Do outro lado temos a esquerda pragmática. Esta esquerda é caracterizada pelo reconhecimento do fato óbvio que Comunismo não funciona. A contra gosto pregam uma mistura de interferência governamental e liberdade, veneno e alimento. Veneno suficiente para fazer alguma “justiça social”, mas liberdade suficiente para não matar o paciente.
As tendências “moderadas” do PT, o PSDB, o PFL histórico e o PMDB se distribuem nesta direção. Esta esquerda, por coerência, seria a herbívora – como disse Reinaldo Azevedo. Os Democratas ensaiam um movimento em direção à defesa da liberdade individual, mas ainda professam os princípios esquerdistas.
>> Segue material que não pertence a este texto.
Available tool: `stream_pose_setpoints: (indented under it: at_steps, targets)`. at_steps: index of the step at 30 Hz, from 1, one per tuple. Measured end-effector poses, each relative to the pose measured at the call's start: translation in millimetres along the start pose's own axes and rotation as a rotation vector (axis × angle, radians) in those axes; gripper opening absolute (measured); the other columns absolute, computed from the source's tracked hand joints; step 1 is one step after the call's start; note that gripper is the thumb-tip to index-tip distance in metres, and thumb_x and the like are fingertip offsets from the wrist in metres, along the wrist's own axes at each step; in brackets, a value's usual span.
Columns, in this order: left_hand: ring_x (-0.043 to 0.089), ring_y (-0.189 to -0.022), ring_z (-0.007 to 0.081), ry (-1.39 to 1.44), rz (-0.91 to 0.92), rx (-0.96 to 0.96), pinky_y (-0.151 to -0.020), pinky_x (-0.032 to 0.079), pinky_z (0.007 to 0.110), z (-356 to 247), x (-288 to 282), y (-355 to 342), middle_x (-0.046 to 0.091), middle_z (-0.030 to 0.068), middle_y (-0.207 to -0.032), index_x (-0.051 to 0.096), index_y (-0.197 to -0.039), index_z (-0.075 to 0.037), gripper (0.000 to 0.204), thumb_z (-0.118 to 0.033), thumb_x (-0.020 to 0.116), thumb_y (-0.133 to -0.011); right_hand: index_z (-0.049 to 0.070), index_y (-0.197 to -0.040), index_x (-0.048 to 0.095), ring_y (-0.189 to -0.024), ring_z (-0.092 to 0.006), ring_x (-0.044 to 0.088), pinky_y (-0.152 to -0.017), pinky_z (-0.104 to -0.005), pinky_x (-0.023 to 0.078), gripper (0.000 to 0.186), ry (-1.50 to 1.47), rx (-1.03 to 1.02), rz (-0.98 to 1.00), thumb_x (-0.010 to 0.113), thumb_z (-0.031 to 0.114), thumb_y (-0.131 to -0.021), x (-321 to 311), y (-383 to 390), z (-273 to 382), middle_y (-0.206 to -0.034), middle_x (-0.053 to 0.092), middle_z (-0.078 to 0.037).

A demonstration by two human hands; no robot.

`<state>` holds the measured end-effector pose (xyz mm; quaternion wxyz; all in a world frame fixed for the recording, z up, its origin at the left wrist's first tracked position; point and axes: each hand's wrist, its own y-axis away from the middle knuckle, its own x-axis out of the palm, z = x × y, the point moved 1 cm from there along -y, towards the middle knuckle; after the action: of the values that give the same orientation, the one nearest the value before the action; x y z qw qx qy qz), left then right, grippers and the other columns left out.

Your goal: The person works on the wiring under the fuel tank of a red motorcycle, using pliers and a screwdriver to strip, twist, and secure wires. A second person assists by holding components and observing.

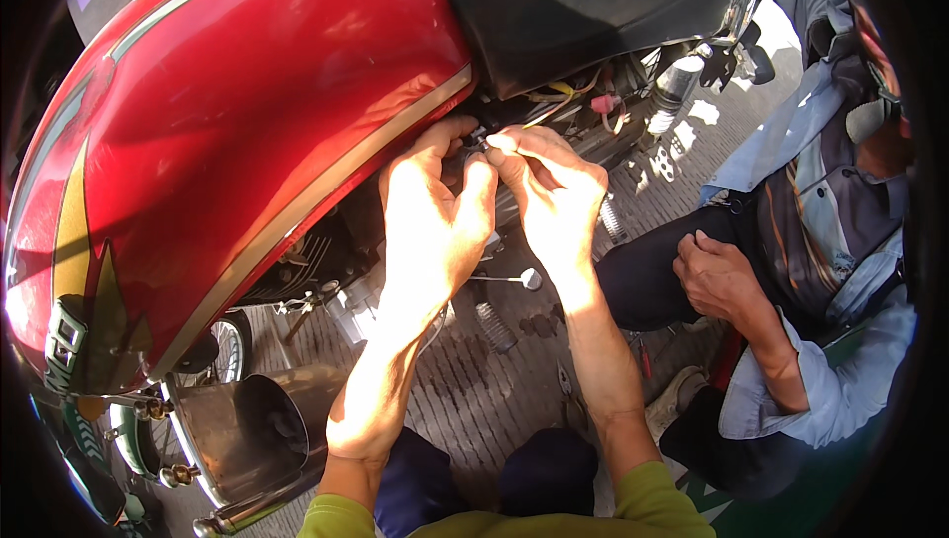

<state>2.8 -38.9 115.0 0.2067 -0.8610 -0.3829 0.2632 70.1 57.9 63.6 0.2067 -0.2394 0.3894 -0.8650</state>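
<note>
Below the rear end of a red motorcycle fuel tank (287, 74), my two hands meet fingertip to fingertip. My left hand (435, 212) is closed, its thumb and fingers pinching a small dark-and-silver metal fitting (478, 139). From the other side, the thumb and forefinger of my right hand (549, 187) pinch the same spot. The fingers cover most of the fitting, so its exact kind is hidden. Just right of my right hand, loose wires (563, 91) and a pink connector (604, 103) hang under the black seat (593, 4).
A person sits close at the right, one hand (722, 276) resting near the knee. Behind my right forearm, pliers (565, 380) lie on the ribbed ground (465, 390). A coil spring (494, 326) shows between my forearms. Lower left is a metal crash guard (198, 439).
</note>
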Motion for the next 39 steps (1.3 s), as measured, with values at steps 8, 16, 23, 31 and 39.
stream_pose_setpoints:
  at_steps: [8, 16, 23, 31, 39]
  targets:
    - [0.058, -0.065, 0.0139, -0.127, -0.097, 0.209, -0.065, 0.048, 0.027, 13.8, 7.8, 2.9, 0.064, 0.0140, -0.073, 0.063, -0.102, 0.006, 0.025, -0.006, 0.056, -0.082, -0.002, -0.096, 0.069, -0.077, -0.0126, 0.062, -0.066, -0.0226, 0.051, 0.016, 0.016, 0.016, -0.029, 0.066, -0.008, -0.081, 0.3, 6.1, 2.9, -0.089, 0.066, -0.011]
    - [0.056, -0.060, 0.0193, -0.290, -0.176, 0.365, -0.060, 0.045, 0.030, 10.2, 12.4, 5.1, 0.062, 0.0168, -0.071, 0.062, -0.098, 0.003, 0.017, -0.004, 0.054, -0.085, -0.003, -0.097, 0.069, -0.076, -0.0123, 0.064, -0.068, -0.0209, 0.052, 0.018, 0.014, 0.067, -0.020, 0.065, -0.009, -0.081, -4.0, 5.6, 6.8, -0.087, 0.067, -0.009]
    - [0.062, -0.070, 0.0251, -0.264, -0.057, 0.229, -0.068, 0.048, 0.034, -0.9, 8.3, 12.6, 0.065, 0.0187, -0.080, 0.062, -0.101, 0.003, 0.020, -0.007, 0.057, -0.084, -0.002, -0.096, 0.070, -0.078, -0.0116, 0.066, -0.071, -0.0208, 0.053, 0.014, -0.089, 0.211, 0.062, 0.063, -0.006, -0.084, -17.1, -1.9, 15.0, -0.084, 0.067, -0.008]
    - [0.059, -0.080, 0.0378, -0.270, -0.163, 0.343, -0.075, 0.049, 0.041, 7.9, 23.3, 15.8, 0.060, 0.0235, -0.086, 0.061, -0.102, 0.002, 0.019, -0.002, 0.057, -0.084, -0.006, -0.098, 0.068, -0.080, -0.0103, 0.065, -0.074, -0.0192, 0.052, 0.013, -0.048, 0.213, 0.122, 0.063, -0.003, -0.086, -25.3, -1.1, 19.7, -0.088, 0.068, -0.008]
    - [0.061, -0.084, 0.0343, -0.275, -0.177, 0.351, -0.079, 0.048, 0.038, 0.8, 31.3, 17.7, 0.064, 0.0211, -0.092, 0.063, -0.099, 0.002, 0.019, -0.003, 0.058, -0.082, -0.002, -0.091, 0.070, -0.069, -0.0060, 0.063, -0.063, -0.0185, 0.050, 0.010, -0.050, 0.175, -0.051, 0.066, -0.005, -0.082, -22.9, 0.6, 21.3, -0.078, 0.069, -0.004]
Não existe no Brasil tradição liberal, nem expressão política do liberalismo. Nunca existiu. Não existe também uma tradição conservadora, nem política “de direita”. O próprio termo “conservador” não faz sentido aqui. Foi criado nos Estados Unidos, onde havia uma tradição liberal cristã e onde havia aqueles que queriam conservá-la frente ao esquerdismo. No Brasil nunca houve tal coisa para ser conservada.
O Democratas ameaça trazer ao cenário a primeira expressão concreta do liberalismo, embora ainda entremeada de princípios de esquerda. Vale acompanhar a evolução do partido e de seu discurso, pois seria algo realmente novo na política nacional.
Até que isto aconteça, o espectro político no Brasil fica entre a esquerda e a esquerda. Pode se fazer distinção entre “esquerda carnívora” e “esquerda herbívora”, mas no fim das contas são todos quadrúpedes.